I think the more up to date way to sync weights is like so (taken from ray/ at cdbaf930ab4bbe8138eae16f15967c5eb9974385 · ray-project/ray · GitHub)

        weights = ray.put(self.trainer.workers.local_worker().save())
            lambda w: w.restore(ray.get(weights))

Thanks for the answer,
I’m following the same idea from the link that you’ve send in the first answer and my graphs looks exactly like yours. The function that i’ve used to update the weights is the following:

def multiagent_self_play(trainer: Type[Trainer]):
    new_weights = trainer.get_policy("player1").get_weights()
    for opp in Config.OPPONENT_POLICIES:
        prev_weights = trainer.get_policy(opp).get_weights()
        new_weights = prev_weights

What you said about the remote workers is interesting, i didn’t thought about that. The only problem is that i also tried to train my network by using “num_workers” = 0. With this setting, no remote worker should be created and all the rollout is done on the local trainer. Unfortunately the results are the same for me

Hmm shame. This totally fixed my issues and self-play seems to be working now:

Might be worth giving it a go with multiple workers and syncing the weights. I’m not sure entirely how this framework works so can’t give the best advice now sorry

Ok I’ve tried your solution, but it looks like it doesn’t work for me.

The score in the graph are reset everytime the weights are copied from a policy to another. I expected a behaviour similar to the one in the first 300k steps, but after a while it just became flat and it does not improve during the evaluation phase. Furthermore with the code that you have proposed I’m getting this warning:

    WARNING -- Cannot restore an optimizer's state 
    for tf eager! Keras is not able to save the v1.x optimizers 
    (from tf.compat.v1.train) since they aren't compatible with checkpoints.
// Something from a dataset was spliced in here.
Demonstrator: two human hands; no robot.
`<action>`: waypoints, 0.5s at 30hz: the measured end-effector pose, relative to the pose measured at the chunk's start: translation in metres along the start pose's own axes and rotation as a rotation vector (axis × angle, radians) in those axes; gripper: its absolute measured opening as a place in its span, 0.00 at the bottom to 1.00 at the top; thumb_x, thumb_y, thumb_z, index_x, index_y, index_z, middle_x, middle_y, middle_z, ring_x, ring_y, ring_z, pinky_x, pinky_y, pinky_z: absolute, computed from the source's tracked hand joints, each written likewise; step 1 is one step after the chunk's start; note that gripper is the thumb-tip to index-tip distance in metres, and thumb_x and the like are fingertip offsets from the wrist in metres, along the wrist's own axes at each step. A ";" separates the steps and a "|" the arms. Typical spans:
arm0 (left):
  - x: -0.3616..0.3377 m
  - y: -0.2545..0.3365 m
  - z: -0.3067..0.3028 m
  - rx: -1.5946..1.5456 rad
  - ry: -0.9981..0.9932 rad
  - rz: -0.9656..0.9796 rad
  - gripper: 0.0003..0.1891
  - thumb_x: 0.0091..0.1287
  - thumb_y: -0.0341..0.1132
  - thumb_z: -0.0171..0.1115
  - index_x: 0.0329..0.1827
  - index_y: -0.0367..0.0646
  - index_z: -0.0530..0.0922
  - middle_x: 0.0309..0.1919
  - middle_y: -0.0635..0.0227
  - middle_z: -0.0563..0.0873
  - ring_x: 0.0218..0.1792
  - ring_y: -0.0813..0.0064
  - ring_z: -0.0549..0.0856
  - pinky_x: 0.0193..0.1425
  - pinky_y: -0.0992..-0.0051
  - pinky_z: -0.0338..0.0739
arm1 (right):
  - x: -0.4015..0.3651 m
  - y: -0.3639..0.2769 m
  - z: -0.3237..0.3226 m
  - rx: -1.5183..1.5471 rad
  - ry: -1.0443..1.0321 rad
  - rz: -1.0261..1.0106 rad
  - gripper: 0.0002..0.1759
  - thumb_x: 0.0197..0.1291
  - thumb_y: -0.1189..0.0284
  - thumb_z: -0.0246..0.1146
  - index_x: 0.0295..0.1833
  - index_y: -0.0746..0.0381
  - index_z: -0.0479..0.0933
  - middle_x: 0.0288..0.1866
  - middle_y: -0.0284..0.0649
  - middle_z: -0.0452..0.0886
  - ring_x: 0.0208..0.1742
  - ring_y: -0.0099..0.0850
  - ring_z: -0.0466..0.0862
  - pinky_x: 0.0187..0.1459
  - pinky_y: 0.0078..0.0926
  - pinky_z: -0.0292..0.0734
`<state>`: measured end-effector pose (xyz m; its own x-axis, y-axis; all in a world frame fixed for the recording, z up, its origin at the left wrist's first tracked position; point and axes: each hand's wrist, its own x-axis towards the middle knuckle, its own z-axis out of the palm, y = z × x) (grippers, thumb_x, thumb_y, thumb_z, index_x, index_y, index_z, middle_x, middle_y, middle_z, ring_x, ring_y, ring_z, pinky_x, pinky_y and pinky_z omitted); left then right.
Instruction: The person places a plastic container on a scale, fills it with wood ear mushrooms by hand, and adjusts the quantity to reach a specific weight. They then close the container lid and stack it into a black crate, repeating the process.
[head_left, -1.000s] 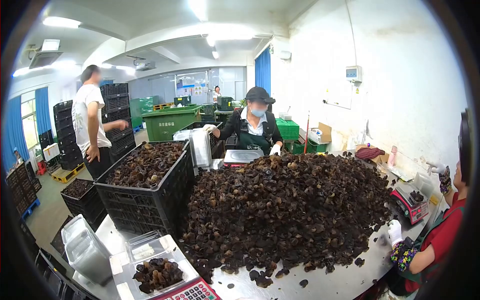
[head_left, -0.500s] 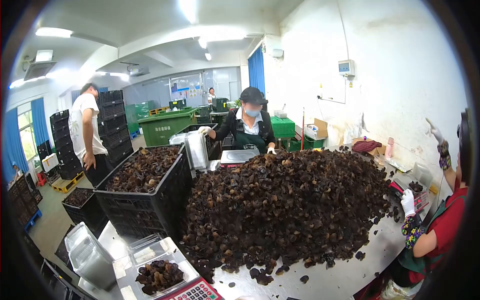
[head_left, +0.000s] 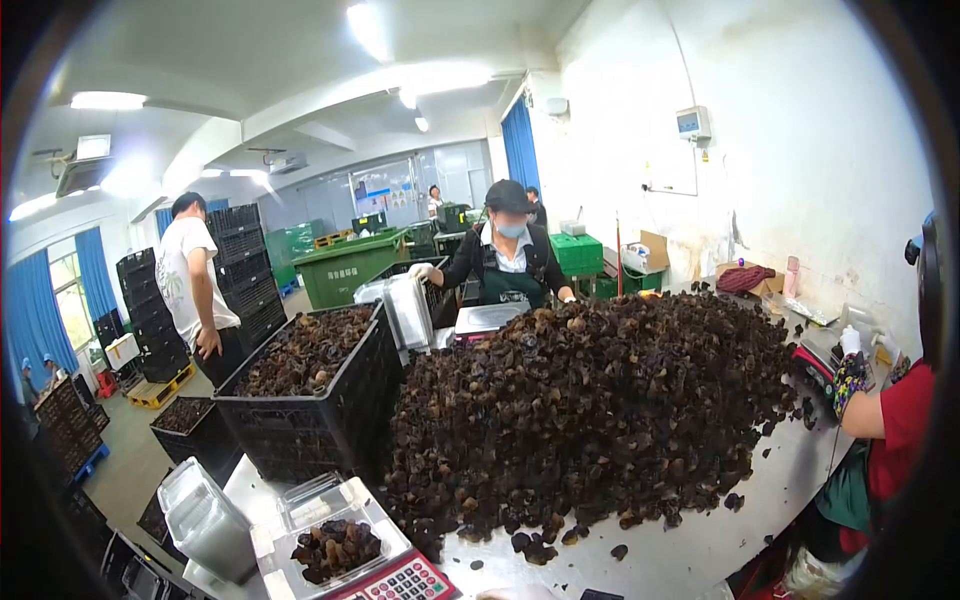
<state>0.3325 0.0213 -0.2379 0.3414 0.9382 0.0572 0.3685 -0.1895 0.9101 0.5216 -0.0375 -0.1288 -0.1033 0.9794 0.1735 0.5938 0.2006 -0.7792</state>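
Observation:
Neither of my hands can be made out; only a pale sliver shows at the bottom edge, too little to identify. Before me lies a big heap of dark wood ear mushrooms [head_left: 600, 400] on a metal table [head_left: 690, 545]. At the lower left, a clear plastic box with its lid open stands on a scale [head_left: 415, 580] with a red keypad. A portion of wood ear mushrooms [head_left: 336, 550] fills part of the box. Stacked clear plastic boxes [head_left: 205, 520] are to the left of the scale.
A black crate [head_left: 300, 415] of mushrooms stands left of the heap. Across the table, a masked co-worker [head_left: 510, 250] is by another scale [head_left: 490, 318]. At right, a co-worker's gloved hand [head_left: 850, 341] is near a red scale [head_left: 818, 368]. Another person [head_left: 195, 285] stands left.
The view has shifted, so the table and heap appear slightly farther right. The right-hand co-worker has lowered a raised arm toward the scale. The mushrooms in the box look unchanged.

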 end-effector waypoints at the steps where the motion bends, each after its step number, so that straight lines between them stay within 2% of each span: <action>1: -0.001 -0.002 0.001 -0.005 0.006 0.002 0.17 0.67 0.23 0.65 0.58 0.41 0.75 0.39 0.67 0.78 0.40 0.75 0.78 0.46 0.74 0.76 | 0.000 0.013 0.008 0.019 -0.030 -0.046 0.16 0.62 0.70 0.62 0.55 0.54 0.84 0.53 0.50 0.84 0.61 0.51 0.78 0.62 0.45 0.73; 4: -0.005 -0.010 0.004 -0.024 0.024 0.017 0.17 0.67 0.23 0.65 0.57 0.41 0.75 0.38 0.67 0.78 0.39 0.75 0.78 0.45 0.74 0.76 | -0.002 0.016 0.016 -0.121 0.024 -0.138 0.16 0.62 0.70 0.63 0.55 0.55 0.84 0.52 0.48 0.85 0.58 0.49 0.80 0.59 0.45 0.75; 5: -0.006 -0.015 0.006 -0.035 0.031 0.025 0.17 0.67 0.22 0.65 0.57 0.41 0.75 0.38 0.68 0.78 0.39 0.76 0.78 0.44 0.74 0.76 | -0.005 0.010 0.011 -0.097 -0.105 0.001 0.16 0.64 0.69 0.64 0.57 0.55 0.84 0.52 0.47 0.86 0.55 0.47 0.82 0.57 0.41 0.77; 8: -0.014 -0.043 0.015 -0.062 0.063 0.080 0.16 0.67 0.22 0.65 0.57 0.41 0.76 0.37 0.68 0.78 0.38 0.76 0.78 0.44 0.75 0.76 | -0.002 0.014 0.015 -0.070 -0.081 -0.081 0.17 0.65 0.69 0.64 0.59 0.54 0.83 0.53 0.47 0.86 0.54 0.45 0.84 0.56 0.39 0.78; 9: -0.015 -0.021 0.012 -0.069 0.090 0.087 0.17 0.68 0.22 0.64 0.58 0.42 0.76 0.34 0.71 0.75 0.35 0.78 0.75 0.41 0.77 0.74 | -0.005 0.007 0.011 -0.112 -0.086 -0.026 0.17 0.66 0.66 0.64 0.58 0.54 0.84 0.51 0.45 0.87 0.52 0.43 0.85 0.55 0.36 0.79; 10: -0.019 0.001 0.001 -0.070 0.041 0.072 0.20 0.69 0.23 0.63 0.63 0.44 0.74 0.33 0.72 0.74 0.34 0.79 0.74 0.40 0.78 0.74 | -0.008 -0.003 0.001 -0.152 -0.091 0.032 0.17 0.67 0.63 0.64 0.58 0.54 0.84 0.50 0.43 0.88 0.50 0.40 0.86 0.53 0.34 0.80; 12: -0.026 0.015 -0.004 -0.206 0.012 0.093 0.24 0.69 0.23 0.62 0.69 0.45 0.72 0.34 0.72 0.75 0.34 0.80 0.75 0.41 0.79 0.75 | -0.013 -0.022 -0.020 -0.229 -0.102 0.148 0.18 0.69 0.57 0.65 0.57 0.54 0.85 0.47 0.40 0.90 0.46 0.36 0.89 0.49 0.28 0.82; 14: -0.026 0.028 -0.011 -0.225 0.017 0.277 0.26 0.71 0.23 0.61 0.72 0.46 0.70 0.37 0.72 0.78 0.35 0.81 0.77 0.43 0.79 0.76 | -0.031 -0.031 -0.041 -0.069 0.143 0.139 0.16 0.65 0.57 0.66 0.54 0.51 0.87 0.44 0.42 0.88 0.44 0.43 0.88 0.46 0.32 0.84; 15: -0.028 0.027 -0.015 -0.205 0.009 0.305 0.26 0.72 0.24 0.60 0.73 0.45 0.69 0.40 0.70 0.80 0.37 0.81 0.78 0.44 0.78 0.77 | -0.046 -0.031 -0.055 -0.158 0.172 0.216 0.16 0.65 0.58 0.65 0.53 0.53 0.86 0.44 0.42 0.88 0.45 0.42 0.88 0.48 0.33 0.83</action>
<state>0.3203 -0.0063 -0.2086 0.4011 0.8501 0.3413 0.0699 -0.3999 0.9139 0.5517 -0.0905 -0.0792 0.1672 0.9781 0.1237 0.7055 -0.0311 -0.7080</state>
since i’m working with tensorflow 2.4.0
@sven1977 may i ask you if you have some more info about this? I mean if there is a way to synchronize the updated policy weights with the rollout_workers

Hi all. I am, also, interested to know if we should sychronize the weights on self play and which is the best way to do so. Also, it would be nice if someone could tell us if this is necessary when using “num_workers:0”.

Also I want to ask @Rory if he can help me try his solution.
I am working on a self-play multiagent setting with PPO and I have the weights changing in the on train result callback. The trainable policy is “shared_policy_1” and the policy in which the self-play weights are copied is the “shared_policy_2”.
So, I do something like that (here is a simplified version, with “men” being a dictionary with previous policies’ weights):

   class MyCallbacks(DefaultCallbacks):

        def on_train_result(self, *, trainer, result: dict, **kwargs):
            print("trainer.train() result: {} -> {} episodes".format(
                trainer, result["episodes_this_iter"]))
            men[one_key] = trainer.get_policy("shared_policy_1").get_weights()  #saving weights in dictionary
            trainer.set_weights({"shared_policy_2": men[some_key]})  #loading weights from dictionary

Should I do the weights syncing in the callback like that?

men[some_key] = ray.put(self.trainer.workers.local_worker().save())
            lambda w: w.restore(ray.get(men[some_key]))

or like that I overwrite the weghts from the trainable policy “shared_policy_1”, that I don’t have to sync I suppose. I am new to RLlib, so I don’t understand the ray.put usage exactly.
Thanks in advance.
Best regards,

Hi George,

I’m not entirely sure, but as far I as I could figure out you still need to sync the weights. I’m pretty new to rllib too and am just using it atm rather than actually understanding it! From experience even when running in local mode not syncing the weights meant that the self play weights weren’t updated.

I use pretty much the same code as you :slight_smile: and it seems to work

1 Like

Hey everyone @Rory , @george_sk , @ColdFrenzy . Thanks for this cool discussion on self-play w/ board games :slight_smile:

  • It’s correct that the weights-to-worker sync only happens at Trainer instantiation time and after being trained via Trainer.train() (which the “behind” policies in a self-play setup are not!). So one would have to implement @Rory 's suggestion of making sure the rollout workers are also getting the correct weights.


    def set_weights(self, weights: Dict[PolicyID, dict]):
        self.workers.local_worker().set_weights(weights)  # <-- only the local worker's policy's weights are set!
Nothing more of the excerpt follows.